Neither WorkSafe nor the coroner hold anyone responsible – at least not in theory. Worksafe is an enforcement agency, they may allege that someone or an agency has failed to ensure a safe workplace or otherwise failed to comply with the Occupational Health and Safety Act but mere allegation does not make it so.   Whilst these matters are often ‘uncontested’ a person who is alleged to have committed an OHS offence has all the protections of any other defendant. They are entitled to deny the allegation and the prosecution must prove the case, beyond reasonable doubt, in a court of competent jurisdiction (see Kirk v WorkCover (NSW) [2010] HCA 1). It is the court, not WorkSafe, that determines whether or not the person or agency has committed the offence alleged.

Coroners do not ‘hold’ people responsible (see ‘What is the difference between an inquiry and a court?’ (June 24, 2015)). Coroners have jurisdiction to investigate deaths and fires. According to the Coroners Act 1996 (WA) s 25, the principle task of a coroner investigating a death is to find:

(a) the identity of the deceased; and

(b) how death occurred; and

(c) the cause of death; and

(d) the particulars needed to register the death under the Births, Deaths and Marriages Registration Act 1998.
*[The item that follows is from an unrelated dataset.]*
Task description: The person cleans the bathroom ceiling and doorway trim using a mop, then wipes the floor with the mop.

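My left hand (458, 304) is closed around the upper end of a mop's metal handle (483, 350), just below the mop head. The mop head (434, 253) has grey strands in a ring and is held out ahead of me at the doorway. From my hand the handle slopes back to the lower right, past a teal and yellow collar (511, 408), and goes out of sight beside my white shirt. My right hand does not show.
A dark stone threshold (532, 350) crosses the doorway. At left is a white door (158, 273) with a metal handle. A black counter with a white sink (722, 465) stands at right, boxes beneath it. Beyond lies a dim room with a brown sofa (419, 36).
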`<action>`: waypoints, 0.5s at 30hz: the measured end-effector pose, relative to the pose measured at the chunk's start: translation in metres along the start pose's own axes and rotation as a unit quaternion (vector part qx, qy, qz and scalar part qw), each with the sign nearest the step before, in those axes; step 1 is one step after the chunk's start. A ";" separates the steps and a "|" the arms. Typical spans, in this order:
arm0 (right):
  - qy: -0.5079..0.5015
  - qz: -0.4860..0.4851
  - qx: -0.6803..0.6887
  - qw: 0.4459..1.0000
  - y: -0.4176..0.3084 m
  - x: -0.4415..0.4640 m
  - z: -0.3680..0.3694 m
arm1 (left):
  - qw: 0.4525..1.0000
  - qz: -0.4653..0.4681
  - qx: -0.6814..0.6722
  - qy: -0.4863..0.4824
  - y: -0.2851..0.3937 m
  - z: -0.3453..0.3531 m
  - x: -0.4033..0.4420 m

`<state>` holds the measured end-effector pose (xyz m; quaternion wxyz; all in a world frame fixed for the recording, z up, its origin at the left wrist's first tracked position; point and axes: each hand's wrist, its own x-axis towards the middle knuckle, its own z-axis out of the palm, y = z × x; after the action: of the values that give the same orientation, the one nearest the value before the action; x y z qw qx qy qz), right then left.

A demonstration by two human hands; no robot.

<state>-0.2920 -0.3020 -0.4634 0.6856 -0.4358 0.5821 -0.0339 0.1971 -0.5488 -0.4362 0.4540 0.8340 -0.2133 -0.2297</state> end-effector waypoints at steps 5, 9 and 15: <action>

It is not their job to find out who is ‘responsible’ for the death. In reporting his or her findings, a coroner must not to suggest that any person is or should be liable to another nor can the coroner ‘suggest that any person is guilty of any offence’ Coroners Act 1996 (WA) s 25(5)).

‘A coroner may comment on any matter connected with the death including public health or safety or the administration of justice’ (Coroners Act 1996 (WA) s 25(2)).   That does give the coroner a wide-ranging discretion to investigate matters in order to make recommendations to avoid further deaths or fires.   In making that inquiry the Coroner is not limited by the law; if he or she were the value of the inquest would be lost. It may be that under law person ‘a’ was responsible for some conduct but the coroner may want to say that this allocation of responsibility was unhelpful and that it should have been person ‘b’. Is that ‘holding’ ‘b’ responsible?  Alternatively the coroner may say person ‘a’ was responsible for something but failed to do whatever he or she should or could have done to avoid the tragedy.   The coroner may then make recommendations on what might be done to better equip a person in the position of person ‘a’ so that the identified failings are not repeated. Is that ‘holding’ ‘a’ responsible?

It follows that the question ‘Who is ultimately responsible when things go wrong (like the Black Kat creek incident, or Craig Sandy incident) and who will Worksafe … hold responsible?’ cannot be answered in the abstract. Each case will depend upon its own facts.   Equally no–one is ultimately responsible, everyone is responsible and multiple people could be identified as having contributed to the tragedy, again each case will depend on its own facts.

As for the question ‘Who … will [the] coroner hold responsible?’ the answer is ‘no-one’. Coroners investigate deaths and fires to make recommendations to avoid future tragedies; they cannot determine legal rights and cannot hold anyone responsible. What findings the coroner might make would again depend on the particular facts of each case.